Когда она легла (голова — как раз в центре подушки), лицо расслабилось; вскоре она стала такой же прекрасной, как прежде. Какое-то время она на меня смотрела, потом отвернулась.
Ставни были закрыты, но солнечные лучи проникали сквозь них. Было жарко. Вошла горничная, неся ведерко со льдом. Доротея попросила наполнить льдом грелку и положить ей на живот.
Она сказала:
— У меня там болит. Я буду лежать на спине, со льдом.
Потом добавила:
— Я вчера выходила, когда ты звонил. Я не так больна, как выгляжу.
Она улыбалась; но ее улыбка смущала.
— Я вынуждена была ехать в третьем классе до Марселя. Иначе пришлось бы выезжать только сегодня вечером, не раньше.
— Почему? Не хватало денег?
— Я должна была беречь их на самолет.
— Так это в поезде ты заболела?
— Нет. Я уже месяц болею. Просто от тряски мне стало больно; мне было больно, очень больно всю ночь. Но…

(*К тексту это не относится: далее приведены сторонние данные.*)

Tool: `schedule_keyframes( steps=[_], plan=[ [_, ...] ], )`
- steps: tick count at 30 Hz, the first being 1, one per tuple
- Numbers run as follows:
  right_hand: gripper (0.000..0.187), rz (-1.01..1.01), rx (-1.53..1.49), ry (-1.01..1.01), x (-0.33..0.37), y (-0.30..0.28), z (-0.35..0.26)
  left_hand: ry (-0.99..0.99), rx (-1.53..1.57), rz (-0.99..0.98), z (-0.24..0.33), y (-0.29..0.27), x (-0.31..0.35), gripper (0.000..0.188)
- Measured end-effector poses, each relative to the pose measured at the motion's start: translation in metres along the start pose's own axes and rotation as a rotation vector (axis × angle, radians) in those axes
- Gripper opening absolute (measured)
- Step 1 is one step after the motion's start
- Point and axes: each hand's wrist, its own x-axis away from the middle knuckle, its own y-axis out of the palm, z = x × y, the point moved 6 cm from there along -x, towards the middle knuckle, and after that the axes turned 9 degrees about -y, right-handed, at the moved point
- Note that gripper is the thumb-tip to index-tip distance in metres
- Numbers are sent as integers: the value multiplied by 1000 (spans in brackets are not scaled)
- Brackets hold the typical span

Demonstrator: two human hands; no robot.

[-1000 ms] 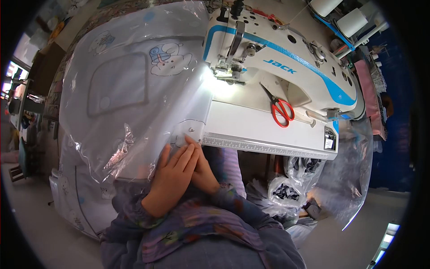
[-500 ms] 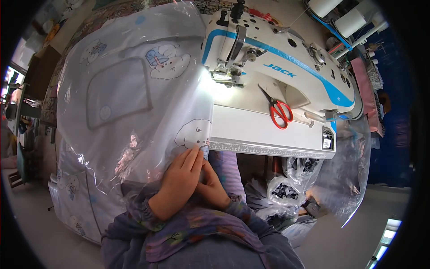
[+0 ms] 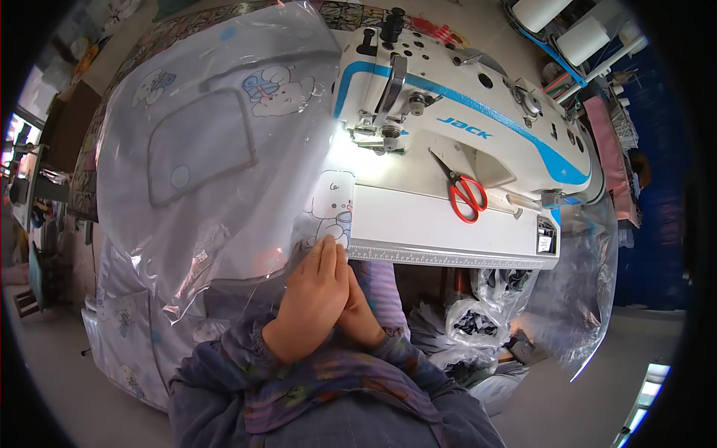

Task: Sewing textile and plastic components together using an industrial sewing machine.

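Observation:
A large pale grey-white fabric piece (image 3: 202, 239), printed with cartoon puppies and glossy like clear plastic, spreads left of the sewing machine (image 3: 470, 112) and under its lit needle area. My left hand (image 3: 317, 291) is closed on the near end of its right edge, fingers straight and together on top, thumb hidden. Tucked against it, my right hand (image 3: 360, 313) grips the same edge from beneath; its fingertips are hidden. Red-handled scissors (image 3: 467, 196) lie on the machine bed, right of the needle.
A ruler strip (image 3: 448, 254) runs along the bed's near edge. White thread cones (image 3: 586, 41) stand at the far right. Clear bags of dark scraps (image 3: 478, 321) sit below the bed. A clear plastic sheet (image 3: 575, 284) hangs at the right. More printed fabric (image 3: 123, 336) hangs at the lower left.
The fabric's right edge has shifted away from the needle's left side toward me, and more of the printed puppy shows by the bed. Both hands have moved slightly nearer and to the right.

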Motion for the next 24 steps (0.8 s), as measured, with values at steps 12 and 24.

Она взяла мою голову в ладони и повернулась, говоря:
— Я была счастлива, страдая…
После этих слов ее руки, искавшие меня, отстранили меня прочь. Никогда, с тех пор, как я ее встретил, она не говорила со мной так…
Я встал. Я пошел в ванную — плакать.
Вскоре я вернулся. Я притворился столь же холодным, как и она. Лицо ее напряглось. Будто она мстила за свое признание. Со страстной ненавистью, замкнувшись в себе, она сказала:
— Если бы я не была больной, я бы не приехала. Сейчас я больна: и мы будем счастливы. Наконец- то я больна.
Ее лицо исказилось от сдавленной ярости.
Она стала безобразна. Я понял, что любил в ней этот яростный порыв. Я любил ее ненависть, ее внезапную уродливость, страшную уродливость, которую ненависть придавала чертам ее лица.
Позвонили сказать, что пришел вызванный мною врач. Мы оба спали. Странная, полутемная комната, в которой я проснулся, казалась покинутой. Доротея пробудилась в то же самое время. Она вздрогнула, заметив меня. Я выпрямился в кресле: я пытался понять, где я. Я больше ничего не понимал. Ночь? Нет, явно день. Я снял трубку трезвонившего телефона и попросил сказать врачу, чтобы заходил.
Я ожидал, пока он ее осмотрит. Я чувствовал себя скверно, некстати разбуженным.
У Доротеи была женская болезнь; несмотря на тяжелое состояние, она могла выздороветь довольно быстро. Поездка усугубила болезнь, ей не надо было путешествовать. Врач еще наведается. Я проводил его до лифта. Под конец я спросил его, как дела в Барселоне; он ответил, что вот уже два часа все охвачено забастовкой, ничего больше не работает, но в городе тихо.
Как человек он был ничтожен. Почему-то я сказал ему, глупо ухмыльнувшись:
— Затишье перед бурей…
Он пожал мне руку и уехал, не отвечая, будто я был дурно воспитан.